EXERCISE GOAL. Look for the word "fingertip" in the data below, and copy every line that holds it.

Recorded data.
__________________________________________________

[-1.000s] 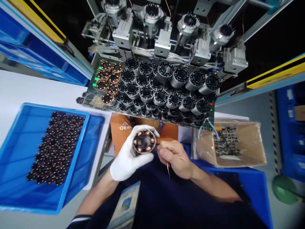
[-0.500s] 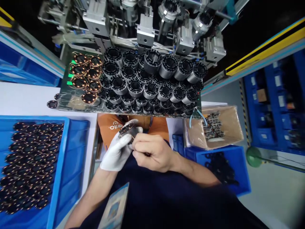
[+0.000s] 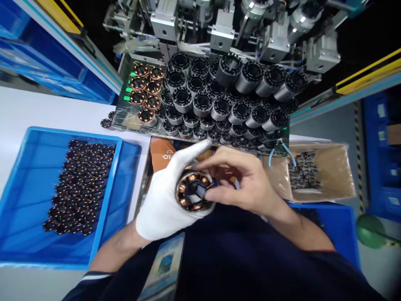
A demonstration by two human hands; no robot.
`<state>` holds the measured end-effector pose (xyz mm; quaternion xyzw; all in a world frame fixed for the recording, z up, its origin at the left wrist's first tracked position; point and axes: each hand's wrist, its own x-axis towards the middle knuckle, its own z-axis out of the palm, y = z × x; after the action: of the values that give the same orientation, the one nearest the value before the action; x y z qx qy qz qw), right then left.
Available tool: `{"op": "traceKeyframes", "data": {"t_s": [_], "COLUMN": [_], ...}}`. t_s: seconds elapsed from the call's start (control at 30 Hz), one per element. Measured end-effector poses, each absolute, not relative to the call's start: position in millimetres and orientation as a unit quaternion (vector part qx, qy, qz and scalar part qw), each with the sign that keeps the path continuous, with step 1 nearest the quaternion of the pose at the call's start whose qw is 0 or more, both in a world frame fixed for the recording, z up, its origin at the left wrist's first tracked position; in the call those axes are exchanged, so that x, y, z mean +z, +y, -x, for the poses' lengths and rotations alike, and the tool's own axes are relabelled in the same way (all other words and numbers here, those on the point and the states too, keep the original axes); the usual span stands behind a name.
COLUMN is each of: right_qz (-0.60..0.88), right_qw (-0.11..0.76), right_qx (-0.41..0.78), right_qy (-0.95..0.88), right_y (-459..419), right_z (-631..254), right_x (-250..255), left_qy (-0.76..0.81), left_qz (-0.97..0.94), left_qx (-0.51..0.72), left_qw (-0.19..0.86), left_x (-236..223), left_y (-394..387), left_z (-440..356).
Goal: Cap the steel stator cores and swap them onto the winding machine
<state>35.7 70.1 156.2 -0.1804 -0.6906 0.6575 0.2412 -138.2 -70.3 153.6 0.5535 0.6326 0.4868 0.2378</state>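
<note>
A motor stator [image 3: 182, 190] with copper windings faces up toward me, its round bore showing. My left hand [image 3: 163, 205], in a white glove, is wrapped round its side, with the thumb raised along the far edge. My bare right hand [image 3: 247, 177] is at the stator's right side, thumb on the rim by the bore and index finger bent over the far edge. Its other fingers are partly hidden behind. Just beyond my hands, wound stators [image 3: 147, 116] and grey unwound stator cores [image 3: 202, 103] stand on a green board [image 3: 131, 121].
Metal winding machinery [image 3: 222, 35] rises behind the board. At left a blue bin [image 3: 103, 209] holds rows of wound stators. To the right are an open cardboard box [image 3: 335, 171] of metal parts, a blue bin [image 3: 343, 225] and blue-handled pliers [image 3: 288, 152] at the board's edge.
The stator has been turned so its wound face points up at me, and both hands sit nearer the camera. My right hand has opened from a tight pinch to a wider hold. The view has shifted left.
</note>
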Motion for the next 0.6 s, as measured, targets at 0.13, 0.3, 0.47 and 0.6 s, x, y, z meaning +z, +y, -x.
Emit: {"op": "traceKeyframes", "data": {"t_s": [0.13,0.3,0.47,0.6], "right_qz": [0.187,0.221,0.247,0.243], "right_qw": [0.304,0.254,0.261,0.321], "right_qx": [0.618,0.706,0.629,0.495], "right_qy": [-0.7,-0.623,-0.69,-0.77], "right_y": [64.2,60.7,65.5,68.8], "right_z": [-31.4,-46.0,-49.6,-46.2], "right_x": [151.3,136.9,134.4,134.4], "left_qy": [0.683,0.674,0.643,0.621], "left_qz": [-0.514,-0.522,-0.581,-0.586], "left_qx": [0.484,0.517,0.492,0.508], "left_qw": [0.188,0.077,0.089,0.11], "left_x": [143.2,121.7,117.3,116.2], "left_y": [-69.0,-70.2,-63.7,-58.5], "left_z": [110.3,98.8,113.4,122.6]}}
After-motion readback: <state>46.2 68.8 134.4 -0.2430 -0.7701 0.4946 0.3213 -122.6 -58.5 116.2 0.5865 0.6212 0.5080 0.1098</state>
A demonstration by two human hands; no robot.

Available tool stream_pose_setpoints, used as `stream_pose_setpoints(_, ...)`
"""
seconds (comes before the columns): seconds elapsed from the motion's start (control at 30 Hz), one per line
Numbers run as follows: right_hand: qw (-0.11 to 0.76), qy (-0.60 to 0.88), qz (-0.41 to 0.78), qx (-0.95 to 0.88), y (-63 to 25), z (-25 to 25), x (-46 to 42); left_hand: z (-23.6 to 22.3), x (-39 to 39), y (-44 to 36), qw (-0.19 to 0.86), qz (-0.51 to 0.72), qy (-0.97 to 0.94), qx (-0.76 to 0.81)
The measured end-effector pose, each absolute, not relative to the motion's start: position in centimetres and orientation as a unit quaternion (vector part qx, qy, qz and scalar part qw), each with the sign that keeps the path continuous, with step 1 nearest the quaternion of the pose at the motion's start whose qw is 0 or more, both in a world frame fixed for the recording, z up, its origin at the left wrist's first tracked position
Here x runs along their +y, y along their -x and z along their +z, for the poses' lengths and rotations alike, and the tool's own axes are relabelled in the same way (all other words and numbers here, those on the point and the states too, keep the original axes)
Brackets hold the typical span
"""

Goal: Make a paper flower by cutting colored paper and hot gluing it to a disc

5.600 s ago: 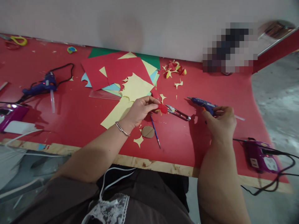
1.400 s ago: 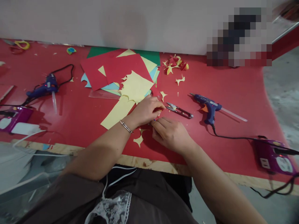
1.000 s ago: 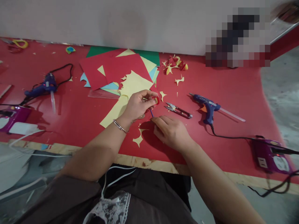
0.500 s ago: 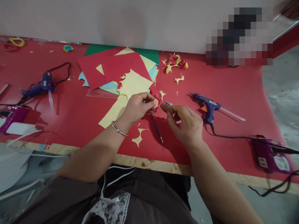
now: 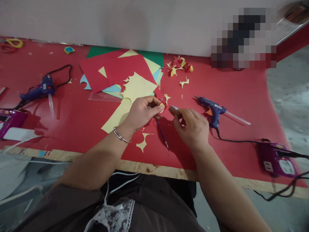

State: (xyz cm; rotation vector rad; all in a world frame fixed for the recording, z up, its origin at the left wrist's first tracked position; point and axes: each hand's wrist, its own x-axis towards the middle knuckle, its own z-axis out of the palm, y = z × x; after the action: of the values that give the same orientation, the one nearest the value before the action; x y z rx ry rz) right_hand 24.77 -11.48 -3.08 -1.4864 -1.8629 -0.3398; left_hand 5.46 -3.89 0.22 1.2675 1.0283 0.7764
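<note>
Red table (image 5: pixel 72 129) carries loose paper scraps and glue guns. Left hand (image 5: pixel 145 111) grips a small red and yellow paper piece (image 5: pixel 162 107) between thumb and fingers, above the table. Right hand (image 5: pixel 193 127) is pinched beside it; its contents are mostly hidden. Blue pen (image 5: pixel 162 133) lies below, between both hands.

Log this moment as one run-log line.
left hand: pinching red-and-yellow paper piece | right hand: at snips, hold unclear | slim blue tool: on red table | glue gun: right of both hands
</note>
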Motion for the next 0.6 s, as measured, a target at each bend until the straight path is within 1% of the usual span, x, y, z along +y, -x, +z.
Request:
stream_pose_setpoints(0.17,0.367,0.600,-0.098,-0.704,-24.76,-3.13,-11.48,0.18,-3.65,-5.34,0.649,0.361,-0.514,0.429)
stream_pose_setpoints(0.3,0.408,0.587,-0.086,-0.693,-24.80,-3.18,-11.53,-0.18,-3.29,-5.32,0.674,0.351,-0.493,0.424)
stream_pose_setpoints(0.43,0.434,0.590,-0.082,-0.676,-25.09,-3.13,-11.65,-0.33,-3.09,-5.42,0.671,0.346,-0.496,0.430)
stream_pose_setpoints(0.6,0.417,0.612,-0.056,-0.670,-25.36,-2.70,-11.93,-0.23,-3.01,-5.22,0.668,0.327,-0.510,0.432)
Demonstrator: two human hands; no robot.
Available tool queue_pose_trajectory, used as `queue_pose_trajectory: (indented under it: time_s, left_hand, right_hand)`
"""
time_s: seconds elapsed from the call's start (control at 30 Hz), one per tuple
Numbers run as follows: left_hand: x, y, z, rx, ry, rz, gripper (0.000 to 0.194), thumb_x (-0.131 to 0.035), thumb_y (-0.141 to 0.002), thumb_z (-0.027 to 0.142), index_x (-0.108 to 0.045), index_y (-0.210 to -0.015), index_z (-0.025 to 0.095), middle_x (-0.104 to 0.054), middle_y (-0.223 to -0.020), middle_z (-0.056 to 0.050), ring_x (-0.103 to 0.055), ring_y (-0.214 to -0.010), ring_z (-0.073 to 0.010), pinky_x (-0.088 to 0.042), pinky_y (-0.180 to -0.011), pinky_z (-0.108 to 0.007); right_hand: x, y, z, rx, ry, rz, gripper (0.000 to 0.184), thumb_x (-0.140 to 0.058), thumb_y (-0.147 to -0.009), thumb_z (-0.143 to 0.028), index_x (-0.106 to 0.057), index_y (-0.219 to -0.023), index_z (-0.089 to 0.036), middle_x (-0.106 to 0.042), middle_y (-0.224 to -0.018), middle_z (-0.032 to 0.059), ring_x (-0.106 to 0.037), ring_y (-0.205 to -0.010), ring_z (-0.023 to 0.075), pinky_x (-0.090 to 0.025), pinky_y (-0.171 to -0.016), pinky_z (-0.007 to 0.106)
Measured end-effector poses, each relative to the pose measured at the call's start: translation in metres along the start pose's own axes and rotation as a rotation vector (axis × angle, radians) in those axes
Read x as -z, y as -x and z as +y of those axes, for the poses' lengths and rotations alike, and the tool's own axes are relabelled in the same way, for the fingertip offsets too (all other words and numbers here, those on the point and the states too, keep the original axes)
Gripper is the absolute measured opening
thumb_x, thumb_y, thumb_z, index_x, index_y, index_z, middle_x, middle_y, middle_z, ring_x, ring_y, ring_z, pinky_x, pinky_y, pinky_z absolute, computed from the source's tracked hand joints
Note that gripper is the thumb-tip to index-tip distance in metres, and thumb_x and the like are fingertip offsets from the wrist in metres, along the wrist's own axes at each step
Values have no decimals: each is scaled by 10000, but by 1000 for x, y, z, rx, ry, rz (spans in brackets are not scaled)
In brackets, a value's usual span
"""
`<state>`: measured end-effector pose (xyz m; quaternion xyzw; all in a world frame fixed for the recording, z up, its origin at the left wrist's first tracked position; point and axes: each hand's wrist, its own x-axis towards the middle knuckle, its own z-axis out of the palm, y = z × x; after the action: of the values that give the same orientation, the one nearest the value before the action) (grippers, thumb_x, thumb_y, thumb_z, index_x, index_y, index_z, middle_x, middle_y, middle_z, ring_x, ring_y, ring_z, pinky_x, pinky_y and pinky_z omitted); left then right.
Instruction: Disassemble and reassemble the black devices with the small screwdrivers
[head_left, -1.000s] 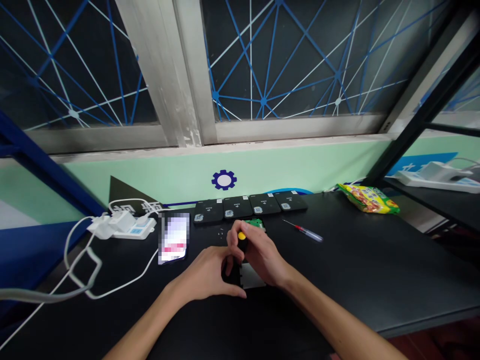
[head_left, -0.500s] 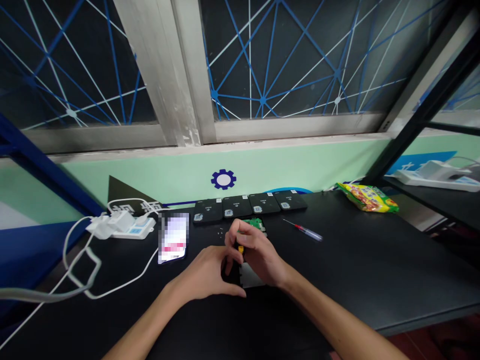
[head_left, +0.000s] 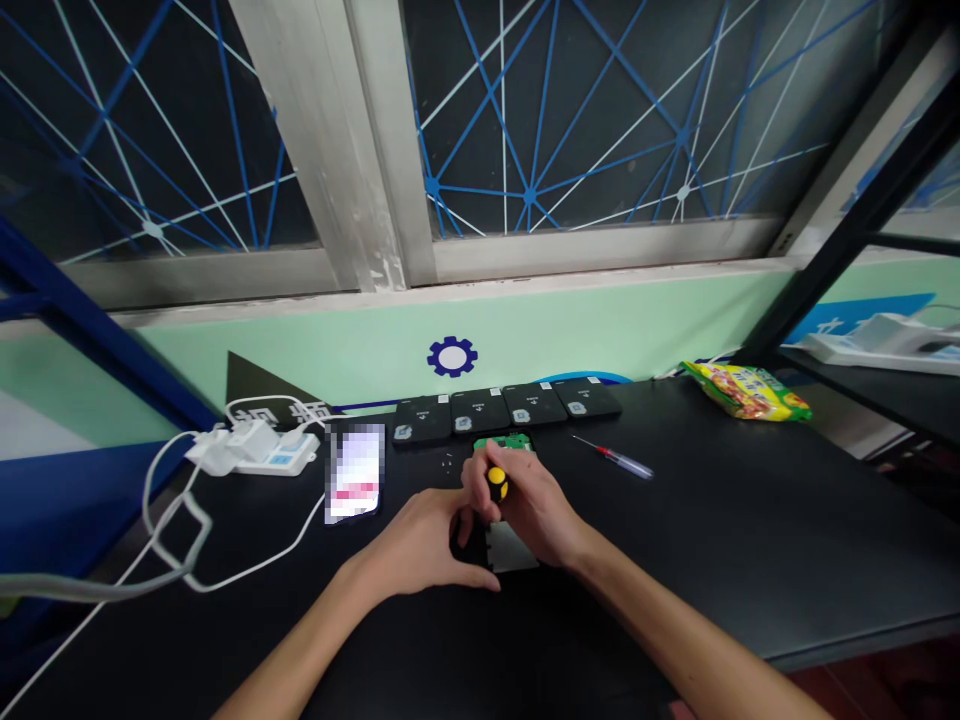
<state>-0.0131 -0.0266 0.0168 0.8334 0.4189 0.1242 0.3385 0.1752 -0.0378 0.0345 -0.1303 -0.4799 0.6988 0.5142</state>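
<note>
An opened black electronic device (head_left: 513,552) with a green circuit board (head_left: 504,441) at its far end and a silvery plate at its near end lies on the table. My left hand (head_left: 420,545) grips its left side, thumb along the near edge and fingers curled at the far side. Over the middle of the device, my right hand (head_left: 529,495) is closed around a screwdriver (head_left: 497,484) with a yellow-and-black handle. The screwdriver's tip is hidden below the fingers. Several tiny screws (head_left: 448,462) lie just left of the board.
Several closed black devices (head_left: 480,411) stand in a row along the wall. A second screwdriver (head_left: 615,457), with a clear handle, lies to the right. On the left are a phone (head_left: 355,472) and a power strip (head_left: 277,455) with white cables. A yellow-green snack packet (head_left: 750,391) sits back right.
My right hand has turned and closed further over the screwdriver, whose handle end now shows more fully. My left hand stays on the device. The whole view has shifted slightly.
</note>
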Motion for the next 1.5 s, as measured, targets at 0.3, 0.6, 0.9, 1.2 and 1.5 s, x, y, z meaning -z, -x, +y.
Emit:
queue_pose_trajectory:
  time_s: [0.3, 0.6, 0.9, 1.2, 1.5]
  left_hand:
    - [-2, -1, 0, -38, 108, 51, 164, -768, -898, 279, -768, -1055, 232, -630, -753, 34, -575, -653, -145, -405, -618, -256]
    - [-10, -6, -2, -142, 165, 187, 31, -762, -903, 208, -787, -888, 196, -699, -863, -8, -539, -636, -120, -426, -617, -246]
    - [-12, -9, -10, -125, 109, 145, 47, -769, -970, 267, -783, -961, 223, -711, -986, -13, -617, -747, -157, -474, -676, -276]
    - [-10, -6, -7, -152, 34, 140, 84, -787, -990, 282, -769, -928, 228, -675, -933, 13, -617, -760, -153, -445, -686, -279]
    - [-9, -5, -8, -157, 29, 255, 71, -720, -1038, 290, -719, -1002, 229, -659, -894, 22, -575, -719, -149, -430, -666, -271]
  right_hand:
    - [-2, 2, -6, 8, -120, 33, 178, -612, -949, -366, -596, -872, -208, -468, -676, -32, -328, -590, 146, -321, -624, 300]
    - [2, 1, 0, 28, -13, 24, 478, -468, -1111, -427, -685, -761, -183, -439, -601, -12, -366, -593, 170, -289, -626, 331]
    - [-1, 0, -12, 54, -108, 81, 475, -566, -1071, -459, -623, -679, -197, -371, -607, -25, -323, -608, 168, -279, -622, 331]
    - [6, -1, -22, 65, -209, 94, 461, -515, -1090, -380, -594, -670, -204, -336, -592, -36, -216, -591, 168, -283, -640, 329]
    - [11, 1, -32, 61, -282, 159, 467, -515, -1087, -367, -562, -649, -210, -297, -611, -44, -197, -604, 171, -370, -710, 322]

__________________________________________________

ANSWER AREA.
Read x as -z, y as -x and z as +y of those axes, for the poses' lengths and rotations alike, and the tool's own axes are relabelled in the same way, for the fingertip offsets too (all other words and numbers here, those on the point and the states too, keep the original axes)
Note that gripper is the thumb-tip to index-tip distance in metres, and thumb_x and the like are fingertip offsets from the wrist in metres, along the wrist's own axes at each step

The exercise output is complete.